▶ [Exercise details] The lines below are to be quoted exactly, from the first through the one that contains "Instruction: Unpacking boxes".

Extracted data section start

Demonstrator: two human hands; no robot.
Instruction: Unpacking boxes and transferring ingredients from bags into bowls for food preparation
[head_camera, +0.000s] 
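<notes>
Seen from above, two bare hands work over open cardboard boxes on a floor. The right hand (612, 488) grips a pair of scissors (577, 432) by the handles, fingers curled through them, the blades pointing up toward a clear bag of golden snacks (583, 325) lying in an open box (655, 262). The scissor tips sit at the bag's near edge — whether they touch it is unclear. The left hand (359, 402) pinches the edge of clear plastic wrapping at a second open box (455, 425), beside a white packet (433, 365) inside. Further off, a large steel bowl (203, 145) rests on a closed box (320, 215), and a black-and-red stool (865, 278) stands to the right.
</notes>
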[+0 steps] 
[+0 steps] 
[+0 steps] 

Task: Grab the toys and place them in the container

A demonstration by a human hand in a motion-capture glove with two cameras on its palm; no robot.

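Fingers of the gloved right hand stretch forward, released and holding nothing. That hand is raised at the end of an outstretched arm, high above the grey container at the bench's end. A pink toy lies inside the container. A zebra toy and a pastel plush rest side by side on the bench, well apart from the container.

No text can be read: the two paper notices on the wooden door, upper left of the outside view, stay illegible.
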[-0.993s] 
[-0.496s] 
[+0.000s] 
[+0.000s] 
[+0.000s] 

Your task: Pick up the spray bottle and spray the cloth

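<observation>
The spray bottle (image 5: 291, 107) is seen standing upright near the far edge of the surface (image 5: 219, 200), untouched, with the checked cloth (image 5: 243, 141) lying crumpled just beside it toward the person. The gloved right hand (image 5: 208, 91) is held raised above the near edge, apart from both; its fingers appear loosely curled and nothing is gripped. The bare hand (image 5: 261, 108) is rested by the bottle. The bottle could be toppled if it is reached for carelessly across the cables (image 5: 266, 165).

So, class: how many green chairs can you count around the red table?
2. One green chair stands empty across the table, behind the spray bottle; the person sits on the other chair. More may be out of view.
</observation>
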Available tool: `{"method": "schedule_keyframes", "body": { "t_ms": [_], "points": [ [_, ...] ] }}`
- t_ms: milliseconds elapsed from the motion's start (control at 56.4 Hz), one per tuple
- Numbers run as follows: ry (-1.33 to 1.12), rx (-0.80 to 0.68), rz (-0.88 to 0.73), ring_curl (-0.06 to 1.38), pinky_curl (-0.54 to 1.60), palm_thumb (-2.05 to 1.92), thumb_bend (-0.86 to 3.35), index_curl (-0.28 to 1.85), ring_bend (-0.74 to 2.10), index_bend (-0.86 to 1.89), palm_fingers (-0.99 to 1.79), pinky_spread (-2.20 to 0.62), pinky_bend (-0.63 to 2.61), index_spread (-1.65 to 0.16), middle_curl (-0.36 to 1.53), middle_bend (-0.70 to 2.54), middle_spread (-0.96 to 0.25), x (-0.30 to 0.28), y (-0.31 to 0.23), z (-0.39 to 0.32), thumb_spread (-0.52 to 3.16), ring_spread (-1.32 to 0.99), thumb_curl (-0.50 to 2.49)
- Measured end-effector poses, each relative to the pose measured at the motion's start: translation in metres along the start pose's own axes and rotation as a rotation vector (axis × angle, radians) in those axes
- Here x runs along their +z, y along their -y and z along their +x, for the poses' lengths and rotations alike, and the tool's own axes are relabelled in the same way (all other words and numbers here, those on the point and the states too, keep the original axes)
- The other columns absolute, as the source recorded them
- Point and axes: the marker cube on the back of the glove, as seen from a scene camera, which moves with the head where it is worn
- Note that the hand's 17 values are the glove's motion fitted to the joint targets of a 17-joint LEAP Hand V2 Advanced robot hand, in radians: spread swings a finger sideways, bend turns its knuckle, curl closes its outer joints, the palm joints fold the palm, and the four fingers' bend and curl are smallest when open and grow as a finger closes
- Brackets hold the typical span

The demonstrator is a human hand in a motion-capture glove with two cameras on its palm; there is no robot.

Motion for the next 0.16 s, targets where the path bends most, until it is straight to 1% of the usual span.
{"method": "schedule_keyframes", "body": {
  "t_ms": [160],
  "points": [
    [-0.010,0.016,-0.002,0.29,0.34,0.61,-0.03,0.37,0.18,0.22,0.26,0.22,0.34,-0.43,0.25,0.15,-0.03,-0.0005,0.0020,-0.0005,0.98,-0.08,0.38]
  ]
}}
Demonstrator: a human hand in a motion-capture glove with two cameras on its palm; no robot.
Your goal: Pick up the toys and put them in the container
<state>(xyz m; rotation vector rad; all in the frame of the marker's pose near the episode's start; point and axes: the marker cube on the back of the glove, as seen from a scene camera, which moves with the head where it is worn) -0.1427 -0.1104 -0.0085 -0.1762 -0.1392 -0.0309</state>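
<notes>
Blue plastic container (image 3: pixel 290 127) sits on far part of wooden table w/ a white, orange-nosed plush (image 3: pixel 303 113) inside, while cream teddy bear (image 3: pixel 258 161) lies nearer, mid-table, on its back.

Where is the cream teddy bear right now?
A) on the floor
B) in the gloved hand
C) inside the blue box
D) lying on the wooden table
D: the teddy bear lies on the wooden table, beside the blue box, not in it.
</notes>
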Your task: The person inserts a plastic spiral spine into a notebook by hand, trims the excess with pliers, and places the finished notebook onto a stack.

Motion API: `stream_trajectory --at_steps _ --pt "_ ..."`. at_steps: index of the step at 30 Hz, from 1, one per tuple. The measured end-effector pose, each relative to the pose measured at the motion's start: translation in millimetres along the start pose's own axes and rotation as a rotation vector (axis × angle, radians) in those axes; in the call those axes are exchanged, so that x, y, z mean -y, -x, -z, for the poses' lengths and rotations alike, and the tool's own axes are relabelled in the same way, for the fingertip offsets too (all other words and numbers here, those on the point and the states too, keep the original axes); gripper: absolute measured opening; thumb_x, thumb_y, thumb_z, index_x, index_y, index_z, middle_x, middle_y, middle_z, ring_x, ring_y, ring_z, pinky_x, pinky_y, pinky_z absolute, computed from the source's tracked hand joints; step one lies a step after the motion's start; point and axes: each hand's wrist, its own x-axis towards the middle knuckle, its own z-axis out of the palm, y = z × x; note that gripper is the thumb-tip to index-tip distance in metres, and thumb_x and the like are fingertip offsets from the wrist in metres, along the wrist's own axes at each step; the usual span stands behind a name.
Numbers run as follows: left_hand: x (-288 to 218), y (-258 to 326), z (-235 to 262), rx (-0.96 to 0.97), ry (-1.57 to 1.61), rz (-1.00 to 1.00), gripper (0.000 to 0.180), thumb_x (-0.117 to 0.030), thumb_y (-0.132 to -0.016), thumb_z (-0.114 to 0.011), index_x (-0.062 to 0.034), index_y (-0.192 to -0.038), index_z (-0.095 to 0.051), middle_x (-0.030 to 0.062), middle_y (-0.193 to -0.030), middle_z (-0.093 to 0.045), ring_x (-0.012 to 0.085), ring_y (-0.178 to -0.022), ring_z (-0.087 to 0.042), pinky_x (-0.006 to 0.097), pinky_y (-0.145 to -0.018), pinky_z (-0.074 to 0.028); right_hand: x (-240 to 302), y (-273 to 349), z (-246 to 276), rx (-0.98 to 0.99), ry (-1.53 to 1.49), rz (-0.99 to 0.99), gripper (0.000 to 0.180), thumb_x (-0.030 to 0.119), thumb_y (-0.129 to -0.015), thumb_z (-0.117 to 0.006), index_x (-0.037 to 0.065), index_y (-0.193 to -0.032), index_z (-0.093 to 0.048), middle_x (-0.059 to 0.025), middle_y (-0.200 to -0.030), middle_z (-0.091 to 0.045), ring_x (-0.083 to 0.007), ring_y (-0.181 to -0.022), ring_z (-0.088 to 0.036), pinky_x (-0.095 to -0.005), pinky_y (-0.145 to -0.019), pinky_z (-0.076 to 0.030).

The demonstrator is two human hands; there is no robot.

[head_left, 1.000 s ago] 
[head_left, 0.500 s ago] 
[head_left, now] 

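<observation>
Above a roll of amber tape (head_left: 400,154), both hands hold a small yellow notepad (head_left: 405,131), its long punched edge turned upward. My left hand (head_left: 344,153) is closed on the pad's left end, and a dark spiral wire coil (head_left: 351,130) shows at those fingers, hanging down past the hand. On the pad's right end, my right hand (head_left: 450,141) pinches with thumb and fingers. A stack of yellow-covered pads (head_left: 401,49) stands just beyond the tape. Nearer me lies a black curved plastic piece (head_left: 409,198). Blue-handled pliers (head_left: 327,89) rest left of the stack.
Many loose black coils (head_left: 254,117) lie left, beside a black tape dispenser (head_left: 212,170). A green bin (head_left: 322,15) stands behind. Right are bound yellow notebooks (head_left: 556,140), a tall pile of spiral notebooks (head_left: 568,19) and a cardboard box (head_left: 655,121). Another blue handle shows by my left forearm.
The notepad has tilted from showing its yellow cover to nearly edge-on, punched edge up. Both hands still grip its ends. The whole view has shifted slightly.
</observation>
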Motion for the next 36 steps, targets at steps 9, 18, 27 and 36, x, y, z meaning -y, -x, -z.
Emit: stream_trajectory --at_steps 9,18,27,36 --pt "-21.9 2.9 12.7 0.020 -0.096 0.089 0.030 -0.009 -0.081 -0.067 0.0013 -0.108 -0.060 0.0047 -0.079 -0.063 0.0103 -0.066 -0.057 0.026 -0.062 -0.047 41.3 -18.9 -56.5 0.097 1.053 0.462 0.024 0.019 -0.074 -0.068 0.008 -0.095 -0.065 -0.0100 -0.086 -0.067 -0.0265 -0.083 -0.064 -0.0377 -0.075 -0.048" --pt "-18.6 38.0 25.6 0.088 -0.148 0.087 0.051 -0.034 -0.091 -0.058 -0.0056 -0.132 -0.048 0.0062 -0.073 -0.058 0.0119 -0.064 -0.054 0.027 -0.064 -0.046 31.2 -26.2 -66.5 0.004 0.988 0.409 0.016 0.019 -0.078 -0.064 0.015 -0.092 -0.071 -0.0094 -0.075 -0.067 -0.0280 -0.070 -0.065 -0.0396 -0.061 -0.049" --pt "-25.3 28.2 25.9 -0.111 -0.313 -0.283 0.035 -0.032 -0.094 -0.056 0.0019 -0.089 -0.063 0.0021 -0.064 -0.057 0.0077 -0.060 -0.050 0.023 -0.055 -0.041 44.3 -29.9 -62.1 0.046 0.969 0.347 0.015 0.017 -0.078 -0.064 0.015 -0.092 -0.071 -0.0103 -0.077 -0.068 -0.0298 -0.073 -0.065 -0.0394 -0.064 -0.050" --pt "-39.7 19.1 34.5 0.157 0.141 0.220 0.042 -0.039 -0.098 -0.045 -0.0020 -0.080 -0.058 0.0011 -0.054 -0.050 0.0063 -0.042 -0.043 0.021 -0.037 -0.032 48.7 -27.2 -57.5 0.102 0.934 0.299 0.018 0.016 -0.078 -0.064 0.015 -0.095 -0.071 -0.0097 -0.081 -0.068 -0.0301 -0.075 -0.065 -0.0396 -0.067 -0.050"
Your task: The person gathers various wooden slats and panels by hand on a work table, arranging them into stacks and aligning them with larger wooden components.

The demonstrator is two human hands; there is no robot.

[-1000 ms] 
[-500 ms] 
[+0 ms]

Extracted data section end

▶ [Output of the exercise]
Demonstrator: two human hands; no robot.
Instruction: Unpacking boxes and transferring ingredients from bags into bowls for food preparation

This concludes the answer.